▸ **WHAT THE TASK ASKS**: Scan the data below for the string "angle". Copy every line where it appears.

▸ **THE DATA**:
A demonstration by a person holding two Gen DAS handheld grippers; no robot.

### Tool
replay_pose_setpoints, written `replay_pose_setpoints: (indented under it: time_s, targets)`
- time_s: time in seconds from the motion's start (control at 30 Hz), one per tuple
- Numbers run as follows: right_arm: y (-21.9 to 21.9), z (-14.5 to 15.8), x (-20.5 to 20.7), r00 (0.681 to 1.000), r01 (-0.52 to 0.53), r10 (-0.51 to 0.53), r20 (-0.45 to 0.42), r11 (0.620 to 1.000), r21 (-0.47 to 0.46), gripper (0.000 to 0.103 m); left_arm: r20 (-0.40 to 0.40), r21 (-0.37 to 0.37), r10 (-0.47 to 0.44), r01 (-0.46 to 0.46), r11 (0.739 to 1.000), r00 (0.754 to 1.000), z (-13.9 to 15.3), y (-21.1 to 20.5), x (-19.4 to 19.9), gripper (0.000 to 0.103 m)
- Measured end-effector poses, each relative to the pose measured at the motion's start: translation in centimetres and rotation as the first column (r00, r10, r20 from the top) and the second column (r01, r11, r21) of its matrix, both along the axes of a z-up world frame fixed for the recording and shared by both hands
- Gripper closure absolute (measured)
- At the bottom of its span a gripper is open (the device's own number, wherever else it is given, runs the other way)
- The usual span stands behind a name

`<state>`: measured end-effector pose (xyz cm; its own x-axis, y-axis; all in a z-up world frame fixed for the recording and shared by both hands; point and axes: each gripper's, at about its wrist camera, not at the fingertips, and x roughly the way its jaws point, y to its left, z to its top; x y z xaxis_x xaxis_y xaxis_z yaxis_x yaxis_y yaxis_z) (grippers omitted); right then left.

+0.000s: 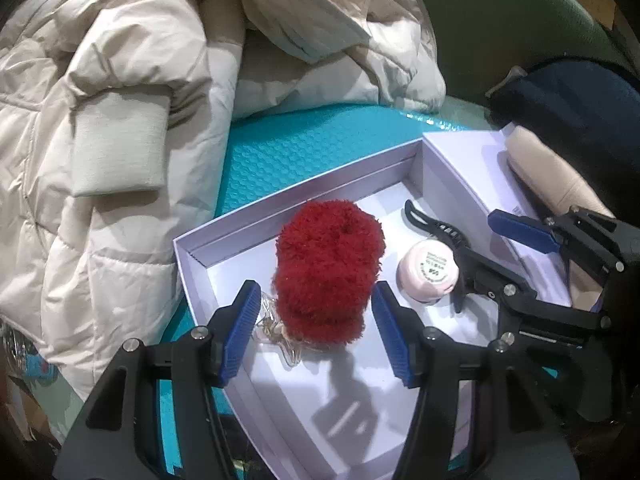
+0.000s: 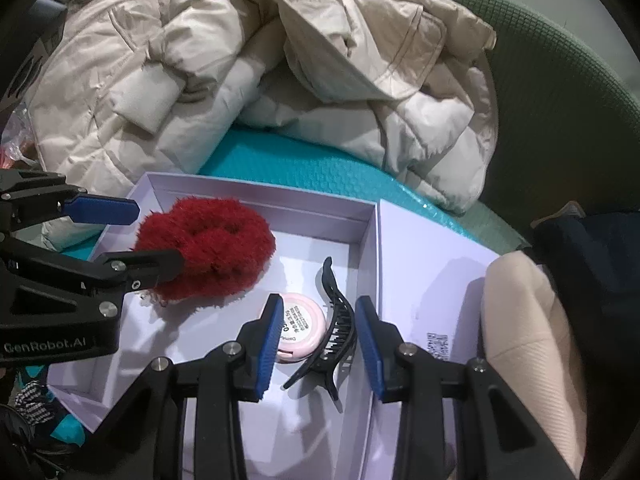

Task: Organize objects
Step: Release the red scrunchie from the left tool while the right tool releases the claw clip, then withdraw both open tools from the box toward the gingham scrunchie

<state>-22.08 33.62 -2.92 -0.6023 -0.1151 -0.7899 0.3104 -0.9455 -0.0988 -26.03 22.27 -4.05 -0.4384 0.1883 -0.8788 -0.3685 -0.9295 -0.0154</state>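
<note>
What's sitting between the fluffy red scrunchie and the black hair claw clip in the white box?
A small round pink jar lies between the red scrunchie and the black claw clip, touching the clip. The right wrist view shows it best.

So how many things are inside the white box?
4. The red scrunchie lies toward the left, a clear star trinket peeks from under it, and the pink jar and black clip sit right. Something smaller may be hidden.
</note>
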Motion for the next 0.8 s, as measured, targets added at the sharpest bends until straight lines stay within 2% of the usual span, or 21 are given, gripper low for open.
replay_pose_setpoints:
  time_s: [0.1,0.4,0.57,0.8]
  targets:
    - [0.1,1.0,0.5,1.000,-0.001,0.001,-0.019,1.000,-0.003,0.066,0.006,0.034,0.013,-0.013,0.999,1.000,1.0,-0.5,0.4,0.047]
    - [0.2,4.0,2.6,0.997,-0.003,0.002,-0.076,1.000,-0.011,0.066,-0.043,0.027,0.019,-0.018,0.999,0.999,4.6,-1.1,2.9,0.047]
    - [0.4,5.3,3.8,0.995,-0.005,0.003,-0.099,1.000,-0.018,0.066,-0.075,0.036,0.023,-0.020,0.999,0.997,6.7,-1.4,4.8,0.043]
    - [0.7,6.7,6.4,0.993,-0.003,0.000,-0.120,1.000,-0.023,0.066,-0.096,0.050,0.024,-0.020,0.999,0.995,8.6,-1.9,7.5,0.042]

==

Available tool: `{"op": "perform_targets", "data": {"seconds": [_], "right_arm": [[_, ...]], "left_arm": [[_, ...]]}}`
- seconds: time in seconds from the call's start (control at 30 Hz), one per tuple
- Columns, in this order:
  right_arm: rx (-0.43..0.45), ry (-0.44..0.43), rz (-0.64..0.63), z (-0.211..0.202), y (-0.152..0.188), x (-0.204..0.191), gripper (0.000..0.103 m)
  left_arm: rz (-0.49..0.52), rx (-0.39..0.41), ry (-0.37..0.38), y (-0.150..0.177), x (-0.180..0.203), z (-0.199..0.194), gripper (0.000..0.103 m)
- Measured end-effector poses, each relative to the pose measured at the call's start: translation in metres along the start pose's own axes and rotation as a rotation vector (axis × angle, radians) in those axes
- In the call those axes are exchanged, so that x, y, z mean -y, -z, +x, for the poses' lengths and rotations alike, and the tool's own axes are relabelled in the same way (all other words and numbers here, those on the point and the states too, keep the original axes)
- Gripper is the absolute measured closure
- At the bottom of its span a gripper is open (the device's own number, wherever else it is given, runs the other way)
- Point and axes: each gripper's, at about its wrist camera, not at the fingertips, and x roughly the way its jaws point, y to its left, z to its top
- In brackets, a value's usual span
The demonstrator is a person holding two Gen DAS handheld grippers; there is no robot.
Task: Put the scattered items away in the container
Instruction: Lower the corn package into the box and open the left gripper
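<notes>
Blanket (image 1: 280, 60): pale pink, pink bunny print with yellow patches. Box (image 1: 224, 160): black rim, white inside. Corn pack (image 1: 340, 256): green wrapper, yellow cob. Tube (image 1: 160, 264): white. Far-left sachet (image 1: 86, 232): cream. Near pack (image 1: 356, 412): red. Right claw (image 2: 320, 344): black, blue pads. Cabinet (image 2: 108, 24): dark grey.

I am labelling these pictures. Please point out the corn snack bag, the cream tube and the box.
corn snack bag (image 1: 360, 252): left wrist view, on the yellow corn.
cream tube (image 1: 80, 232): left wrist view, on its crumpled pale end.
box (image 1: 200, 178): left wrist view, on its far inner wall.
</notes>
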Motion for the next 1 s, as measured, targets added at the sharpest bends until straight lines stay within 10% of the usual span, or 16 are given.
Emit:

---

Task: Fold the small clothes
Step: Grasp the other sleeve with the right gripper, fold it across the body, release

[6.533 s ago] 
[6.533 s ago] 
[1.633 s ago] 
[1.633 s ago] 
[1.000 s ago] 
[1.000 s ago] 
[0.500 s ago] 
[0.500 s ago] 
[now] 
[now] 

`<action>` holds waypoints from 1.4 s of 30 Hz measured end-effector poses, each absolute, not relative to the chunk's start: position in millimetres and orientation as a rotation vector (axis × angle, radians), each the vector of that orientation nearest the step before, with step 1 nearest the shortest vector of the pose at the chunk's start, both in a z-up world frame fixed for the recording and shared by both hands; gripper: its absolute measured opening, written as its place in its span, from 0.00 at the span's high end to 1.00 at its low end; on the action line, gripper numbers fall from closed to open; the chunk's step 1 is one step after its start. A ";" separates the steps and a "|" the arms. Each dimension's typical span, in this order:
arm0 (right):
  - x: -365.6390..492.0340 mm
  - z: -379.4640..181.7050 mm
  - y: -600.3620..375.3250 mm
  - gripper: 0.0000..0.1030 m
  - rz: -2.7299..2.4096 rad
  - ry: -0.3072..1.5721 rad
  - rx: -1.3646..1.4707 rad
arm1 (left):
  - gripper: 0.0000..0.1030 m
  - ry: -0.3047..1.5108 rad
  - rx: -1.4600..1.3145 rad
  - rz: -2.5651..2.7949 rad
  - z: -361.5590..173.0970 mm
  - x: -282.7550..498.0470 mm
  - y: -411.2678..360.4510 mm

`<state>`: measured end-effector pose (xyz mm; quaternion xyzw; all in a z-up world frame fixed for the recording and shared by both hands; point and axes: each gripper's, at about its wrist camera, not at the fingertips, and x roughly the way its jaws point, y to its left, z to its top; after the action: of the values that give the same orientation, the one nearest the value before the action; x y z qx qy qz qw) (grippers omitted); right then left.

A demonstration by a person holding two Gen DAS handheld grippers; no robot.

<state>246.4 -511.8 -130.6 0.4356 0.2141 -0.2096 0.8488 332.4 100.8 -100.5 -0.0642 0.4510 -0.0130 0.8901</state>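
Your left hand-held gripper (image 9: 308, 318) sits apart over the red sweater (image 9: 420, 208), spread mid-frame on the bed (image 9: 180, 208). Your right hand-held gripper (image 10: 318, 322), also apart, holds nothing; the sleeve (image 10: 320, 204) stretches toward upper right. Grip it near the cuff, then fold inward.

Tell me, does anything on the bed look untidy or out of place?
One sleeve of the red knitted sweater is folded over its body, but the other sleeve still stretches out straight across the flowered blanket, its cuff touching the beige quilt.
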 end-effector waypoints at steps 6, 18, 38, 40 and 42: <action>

▸ **ANSWER TO THIS PROBLEM**:
- Measured end-effector poses, each relative to the pose measured at the call's start: translation in metres along the start pose's own axes and rotation as a rotation vector (axis × angle, radians) in those axes
`<action>` holds waypoints from 1.4 s of 30 Hz measured end-effector poses, each absolute, not relative to the chunk's start: position in millimetres and orientation as a rotation vector (axis × angle, radians), each the vector of that orientation nearest the step before, with step 1 nearest the shortest vector of the pose at the chunk's start, both in a z-up world frame fixed for the recording and shared by both hands; gripper: its absolute measured opening, written as its place in its span, from 0.00 at the span's high end to 1.00 at its low end; on the action line, gripper numbers fall from closed to open; the chunk's step 1 is one step after its start. A ";" separates the steps and a "|" the arms. Each dimension's typical span, in this order:

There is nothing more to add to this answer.